After becoming friends as members of a support group for exonerees, Scott, Lindsey and Phillips have banded together to form a detective agency with a twist, the House of Renewed Hope. It is a name one would, under normal circumstances, associate with spiritual rehabilitation as opposed to criminal investigation. Lindsey explained that this name is especially significant because of the bottomless anguish and stark hopelessness that tends to eventually plague those who are wrongfully convicted. He said the experience “dehumanizes you after so long because there’s no hope.”

He continued, “There’s no hope on the inside, there’s no hope on the outside and there’s definitely no hope in the judicial system.”

The crimes the men of House of Renewed Hope solve are the ones carried out by police officers, prosecutors, incompetent defense lawyers, cowardly and deceitful witnesses and negligent judges. The agency is an ironic commentary on a system that has forfeited its duty to check itself that such an organization exists, but it also serves as a prototype for the way in which society will have to function if there is to be any expectation of it being just, one that will demand vigorous oversight by citizens.

When asked what could be done to stem the tide of these cases, which appear to affect every strata of society except the wealthy, Scott responded that the public must, “get involved with legislation.” He said, “We have to put the right people in the right positions in order to get change. If the same people are in the same positions, there won’t ever be change. We’ve got to start holding judges and prosecutors accountable for the wrong things they are doing in the courtroom.”
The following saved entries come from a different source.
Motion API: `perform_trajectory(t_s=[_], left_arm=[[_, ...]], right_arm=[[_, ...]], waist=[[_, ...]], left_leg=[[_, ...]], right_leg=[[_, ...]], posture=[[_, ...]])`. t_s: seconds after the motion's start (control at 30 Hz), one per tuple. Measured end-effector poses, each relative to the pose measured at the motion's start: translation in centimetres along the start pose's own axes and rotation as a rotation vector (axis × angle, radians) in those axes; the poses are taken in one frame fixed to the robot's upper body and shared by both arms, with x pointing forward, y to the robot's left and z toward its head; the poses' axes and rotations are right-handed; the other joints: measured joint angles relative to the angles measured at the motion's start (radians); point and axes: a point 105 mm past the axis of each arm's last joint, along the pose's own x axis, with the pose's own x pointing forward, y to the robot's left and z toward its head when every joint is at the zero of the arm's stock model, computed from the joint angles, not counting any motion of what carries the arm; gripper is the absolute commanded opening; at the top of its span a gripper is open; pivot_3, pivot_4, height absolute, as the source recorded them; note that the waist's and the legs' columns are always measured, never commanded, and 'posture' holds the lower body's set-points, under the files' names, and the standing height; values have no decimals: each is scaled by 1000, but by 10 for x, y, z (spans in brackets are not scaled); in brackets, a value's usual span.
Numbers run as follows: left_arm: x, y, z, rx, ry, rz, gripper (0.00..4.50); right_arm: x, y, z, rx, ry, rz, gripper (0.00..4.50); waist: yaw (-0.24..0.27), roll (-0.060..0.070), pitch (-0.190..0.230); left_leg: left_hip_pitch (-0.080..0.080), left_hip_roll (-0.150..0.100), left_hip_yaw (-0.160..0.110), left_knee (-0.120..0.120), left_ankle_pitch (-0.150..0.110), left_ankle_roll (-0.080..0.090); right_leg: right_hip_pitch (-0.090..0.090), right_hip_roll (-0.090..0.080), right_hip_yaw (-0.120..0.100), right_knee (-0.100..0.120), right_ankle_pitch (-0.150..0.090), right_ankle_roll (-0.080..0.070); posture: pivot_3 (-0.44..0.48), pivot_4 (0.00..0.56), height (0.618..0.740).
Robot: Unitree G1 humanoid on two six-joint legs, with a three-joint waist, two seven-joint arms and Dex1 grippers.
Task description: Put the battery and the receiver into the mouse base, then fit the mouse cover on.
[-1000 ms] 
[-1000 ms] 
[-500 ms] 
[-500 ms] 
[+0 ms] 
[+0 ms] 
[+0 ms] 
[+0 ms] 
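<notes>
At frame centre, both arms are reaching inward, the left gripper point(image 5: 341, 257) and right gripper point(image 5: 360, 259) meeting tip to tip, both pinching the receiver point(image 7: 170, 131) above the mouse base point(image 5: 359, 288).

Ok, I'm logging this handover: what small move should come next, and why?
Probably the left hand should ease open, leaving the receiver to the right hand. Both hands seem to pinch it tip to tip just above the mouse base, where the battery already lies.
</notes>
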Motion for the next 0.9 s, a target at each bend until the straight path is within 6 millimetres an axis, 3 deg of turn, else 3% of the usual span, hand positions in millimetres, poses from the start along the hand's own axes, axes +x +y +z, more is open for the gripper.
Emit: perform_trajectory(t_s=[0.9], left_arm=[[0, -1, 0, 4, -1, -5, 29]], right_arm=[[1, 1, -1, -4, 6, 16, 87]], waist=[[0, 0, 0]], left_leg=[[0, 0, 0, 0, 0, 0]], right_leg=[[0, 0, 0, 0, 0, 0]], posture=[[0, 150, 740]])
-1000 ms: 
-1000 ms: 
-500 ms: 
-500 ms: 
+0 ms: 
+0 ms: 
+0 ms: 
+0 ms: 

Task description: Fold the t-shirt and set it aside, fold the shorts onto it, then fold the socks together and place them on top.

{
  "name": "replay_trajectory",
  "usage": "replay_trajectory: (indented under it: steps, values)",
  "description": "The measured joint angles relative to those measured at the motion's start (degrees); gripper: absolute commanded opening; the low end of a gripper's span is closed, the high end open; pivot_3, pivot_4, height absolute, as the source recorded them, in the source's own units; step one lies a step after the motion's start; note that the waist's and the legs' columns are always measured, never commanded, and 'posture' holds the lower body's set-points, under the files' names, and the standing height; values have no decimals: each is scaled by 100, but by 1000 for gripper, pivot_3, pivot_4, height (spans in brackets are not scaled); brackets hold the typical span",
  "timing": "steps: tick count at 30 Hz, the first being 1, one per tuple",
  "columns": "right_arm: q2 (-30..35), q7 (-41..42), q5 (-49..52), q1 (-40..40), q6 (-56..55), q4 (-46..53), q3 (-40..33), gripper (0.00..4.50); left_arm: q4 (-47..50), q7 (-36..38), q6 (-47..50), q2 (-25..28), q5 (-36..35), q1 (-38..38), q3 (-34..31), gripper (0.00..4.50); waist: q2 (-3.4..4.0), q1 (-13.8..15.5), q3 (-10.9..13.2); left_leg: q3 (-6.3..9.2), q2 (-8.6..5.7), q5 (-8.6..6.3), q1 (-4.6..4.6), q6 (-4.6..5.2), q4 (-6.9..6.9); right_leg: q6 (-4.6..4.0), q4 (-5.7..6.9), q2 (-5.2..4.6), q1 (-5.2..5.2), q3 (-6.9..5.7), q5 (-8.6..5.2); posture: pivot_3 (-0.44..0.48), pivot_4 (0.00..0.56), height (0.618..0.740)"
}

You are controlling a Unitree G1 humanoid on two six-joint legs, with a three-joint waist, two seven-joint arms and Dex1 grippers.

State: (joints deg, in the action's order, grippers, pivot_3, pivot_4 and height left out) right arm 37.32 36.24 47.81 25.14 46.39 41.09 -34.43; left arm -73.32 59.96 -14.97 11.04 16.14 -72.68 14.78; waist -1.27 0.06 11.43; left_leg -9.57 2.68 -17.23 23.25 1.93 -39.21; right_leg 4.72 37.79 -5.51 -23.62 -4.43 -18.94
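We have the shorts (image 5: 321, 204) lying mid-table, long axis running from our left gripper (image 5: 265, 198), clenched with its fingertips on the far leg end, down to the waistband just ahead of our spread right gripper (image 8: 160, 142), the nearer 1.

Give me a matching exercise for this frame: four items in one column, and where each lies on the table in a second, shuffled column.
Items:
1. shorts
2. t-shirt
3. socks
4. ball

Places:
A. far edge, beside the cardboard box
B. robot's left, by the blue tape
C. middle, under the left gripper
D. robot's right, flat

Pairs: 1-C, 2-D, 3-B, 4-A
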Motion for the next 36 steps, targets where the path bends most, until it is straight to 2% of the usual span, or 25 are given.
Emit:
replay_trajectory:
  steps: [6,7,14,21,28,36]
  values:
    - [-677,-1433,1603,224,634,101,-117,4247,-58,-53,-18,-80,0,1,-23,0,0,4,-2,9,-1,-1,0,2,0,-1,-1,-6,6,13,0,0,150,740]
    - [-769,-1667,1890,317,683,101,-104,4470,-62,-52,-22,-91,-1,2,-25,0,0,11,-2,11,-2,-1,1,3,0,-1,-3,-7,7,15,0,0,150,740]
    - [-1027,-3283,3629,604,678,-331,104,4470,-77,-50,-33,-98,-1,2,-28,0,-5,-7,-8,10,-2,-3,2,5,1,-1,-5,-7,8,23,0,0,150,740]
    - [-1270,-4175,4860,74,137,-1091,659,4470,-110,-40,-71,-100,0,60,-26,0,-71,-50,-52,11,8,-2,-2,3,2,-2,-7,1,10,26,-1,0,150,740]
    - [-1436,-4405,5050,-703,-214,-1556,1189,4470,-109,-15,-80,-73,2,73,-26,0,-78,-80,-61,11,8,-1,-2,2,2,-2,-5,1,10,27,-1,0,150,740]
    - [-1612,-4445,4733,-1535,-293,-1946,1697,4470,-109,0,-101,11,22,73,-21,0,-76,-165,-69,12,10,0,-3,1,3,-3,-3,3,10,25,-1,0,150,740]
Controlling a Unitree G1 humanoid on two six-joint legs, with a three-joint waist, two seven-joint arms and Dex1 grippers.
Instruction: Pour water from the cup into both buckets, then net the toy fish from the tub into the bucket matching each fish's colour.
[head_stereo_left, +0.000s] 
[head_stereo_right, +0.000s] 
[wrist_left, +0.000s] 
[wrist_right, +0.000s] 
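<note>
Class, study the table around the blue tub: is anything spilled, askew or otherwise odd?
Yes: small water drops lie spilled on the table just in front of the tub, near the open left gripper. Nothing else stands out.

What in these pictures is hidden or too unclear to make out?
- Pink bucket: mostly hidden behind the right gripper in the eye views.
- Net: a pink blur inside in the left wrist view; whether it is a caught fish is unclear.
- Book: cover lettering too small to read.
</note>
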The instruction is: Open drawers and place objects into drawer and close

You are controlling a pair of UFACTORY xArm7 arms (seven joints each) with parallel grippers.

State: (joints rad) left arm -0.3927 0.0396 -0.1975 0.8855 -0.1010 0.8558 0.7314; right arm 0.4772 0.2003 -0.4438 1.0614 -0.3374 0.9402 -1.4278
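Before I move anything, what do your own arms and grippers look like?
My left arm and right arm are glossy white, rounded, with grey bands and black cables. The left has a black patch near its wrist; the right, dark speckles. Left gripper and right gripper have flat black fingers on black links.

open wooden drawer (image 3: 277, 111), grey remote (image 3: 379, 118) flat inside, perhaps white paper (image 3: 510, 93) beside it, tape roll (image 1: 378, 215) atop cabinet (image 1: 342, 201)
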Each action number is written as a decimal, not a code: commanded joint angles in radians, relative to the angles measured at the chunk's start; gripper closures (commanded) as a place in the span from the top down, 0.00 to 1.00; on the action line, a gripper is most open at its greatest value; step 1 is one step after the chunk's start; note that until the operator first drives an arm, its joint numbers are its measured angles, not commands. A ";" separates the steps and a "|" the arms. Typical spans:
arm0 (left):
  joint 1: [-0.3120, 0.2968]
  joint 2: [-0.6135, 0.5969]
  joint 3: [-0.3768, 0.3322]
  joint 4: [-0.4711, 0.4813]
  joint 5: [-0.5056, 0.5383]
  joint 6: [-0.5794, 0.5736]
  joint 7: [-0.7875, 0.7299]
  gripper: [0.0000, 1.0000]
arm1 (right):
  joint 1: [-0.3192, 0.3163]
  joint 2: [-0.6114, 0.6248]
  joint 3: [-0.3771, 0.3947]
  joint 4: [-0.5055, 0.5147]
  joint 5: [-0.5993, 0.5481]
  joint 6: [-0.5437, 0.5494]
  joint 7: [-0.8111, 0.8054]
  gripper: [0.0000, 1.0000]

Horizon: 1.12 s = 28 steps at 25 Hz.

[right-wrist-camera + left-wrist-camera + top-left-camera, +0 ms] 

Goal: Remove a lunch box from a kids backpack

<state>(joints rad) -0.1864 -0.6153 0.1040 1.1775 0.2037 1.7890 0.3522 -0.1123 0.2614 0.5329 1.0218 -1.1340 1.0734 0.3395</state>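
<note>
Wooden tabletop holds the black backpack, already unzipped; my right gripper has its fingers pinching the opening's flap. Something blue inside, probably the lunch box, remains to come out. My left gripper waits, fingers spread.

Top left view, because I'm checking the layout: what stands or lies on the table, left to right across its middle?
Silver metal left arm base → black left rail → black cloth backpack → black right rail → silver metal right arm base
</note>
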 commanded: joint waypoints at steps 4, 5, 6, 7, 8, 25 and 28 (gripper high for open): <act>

When asked about the implications of the appointments of Jeff Sessions as attorney general and Neil Gorsuch to the Supreme Court, Phillips replied, “There has been a shift. There is a shift in play with our new president and all that. For maybe eight or nine years now there’s been a look at the criminal justice system and wrongful convictions and prosecutorial misconduct. People were really looking at that but now there’s a check to that. We’ve got a new administration saying you know, enough of that and to prove it we’re gonna go with Jeff Sessions. And so I think it’s come a long way, but now it’s gonna slow down a bit probably. It’s really up to us to remind them there are still people in there wrongly convicted, there’s still prosecutorial misconduct and we’re not gonna stand for it. We’re the people.”